Subscribe to DSC Newsletter

Field Report Day 2: How a Data Lake Could Fast-Forward Our Understanding of Climate Change

In the first post of this series, we gave the background on our data science expedition to Acadia National Park, and now we are seeing its transformative potential.

As a representative from Pivotal and EMC, our goal is to help a team of phenology scientists improve the way they use big data platforms as well as data science tools and techniques to improve their research and fast-forward our understanding of climate change. In this post, I wanted to share what we experienced in the field for Day 2—actually collecting data on bird migration and aquatic life in tidal pools, as well as thinking about how to automate and improve the quality of these data collection processes. I’m happy to report, in just 2 days, we’ve begun formulating ways to use a network of stationary cameras, image processing technology, data lakes, and mobile apps to help automate the process—ultimately helping scientists spend more time on science and less time on administrative tasks.

Key Data Science Challenges: Capturing and Cleaning Data

As we went through orientation sessions yesterday, we heard from Dr. Abe Miller-Rushing, one of the principal investigators from Acadia National Park. He pointed out that scientists spend a lot of time capturing and cleaning up data. In fact, 50% of their time is spent on data cleansing.

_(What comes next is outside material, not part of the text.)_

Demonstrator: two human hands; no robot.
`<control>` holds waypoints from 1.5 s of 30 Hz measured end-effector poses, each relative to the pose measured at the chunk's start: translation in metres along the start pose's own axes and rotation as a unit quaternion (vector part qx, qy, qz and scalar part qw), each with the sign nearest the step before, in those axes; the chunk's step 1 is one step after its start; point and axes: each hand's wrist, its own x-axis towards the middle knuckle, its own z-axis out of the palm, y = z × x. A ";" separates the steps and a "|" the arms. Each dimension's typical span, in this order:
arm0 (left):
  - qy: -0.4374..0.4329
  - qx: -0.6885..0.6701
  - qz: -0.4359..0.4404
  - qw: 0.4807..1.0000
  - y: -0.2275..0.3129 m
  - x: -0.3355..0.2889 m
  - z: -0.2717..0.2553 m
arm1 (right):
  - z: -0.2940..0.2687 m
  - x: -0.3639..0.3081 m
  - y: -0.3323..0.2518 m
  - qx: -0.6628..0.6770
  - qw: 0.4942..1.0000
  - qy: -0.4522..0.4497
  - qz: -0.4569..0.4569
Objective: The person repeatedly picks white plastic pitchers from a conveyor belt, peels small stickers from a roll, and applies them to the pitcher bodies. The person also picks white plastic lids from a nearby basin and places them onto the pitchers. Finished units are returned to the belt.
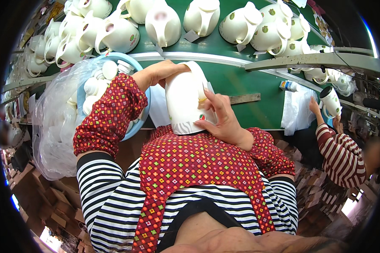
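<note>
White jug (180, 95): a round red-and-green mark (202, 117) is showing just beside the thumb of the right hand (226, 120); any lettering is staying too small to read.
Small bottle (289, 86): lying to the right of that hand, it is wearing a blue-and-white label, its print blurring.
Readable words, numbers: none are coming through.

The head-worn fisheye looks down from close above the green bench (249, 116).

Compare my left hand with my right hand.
The left hand is on the far end of the white jug, the right hand on its right side. The left hand's fingers sit close together; the right hand's thumb and forefinger spread apart. Both touch the jug.
</note>
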 end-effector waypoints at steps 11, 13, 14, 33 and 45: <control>0.015 0.030 0.214 0.976 0.035 -0.013 -0.027 | -0.037 0.008 0.016 -0.102 0.986 0.133 -0.021; 0.094 0.052 0.302 0.947 0.076 -0.039 -0.049 | -0.054 0.007 0.019 -0.074 0.981 0.179 -0.016; 0.143 0.062 0.338 0.928 0.097 -0.051 -0.061 | -0.061 0.005 0.023 -0.075 0.977 0.200 -0.014; 0.577 0.305 0.364 0.665 0.212 0.210 -0.191 | -0.048 0.008 0.043 0.038 0.971 0.183 0.152; 0.560 0.438 0.303 0.634 0.132 0.145 -0.242 | -0.042 0.038 0.041 0.064 0.974 0.152 0.156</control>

That is a lot of time in the field making observations and manually counting results that could be put to better use. It became clear that technology can play a stronger role here in the process and make phenology scientists more productive in a significant way.

The Current Method: Manual Observation of Bird Migration and Tide Pools

Capturing data on bird migration was our first task for the day. After breakfast at the Schoodic Research Institute, we hiked for a mile to the southern tip of Winter Harbor and Schoodic Point, a picturesque location for observing bird migrations along the Atlantic. There, we set up binoculars and telescopes to spot birds and paired in teams of two.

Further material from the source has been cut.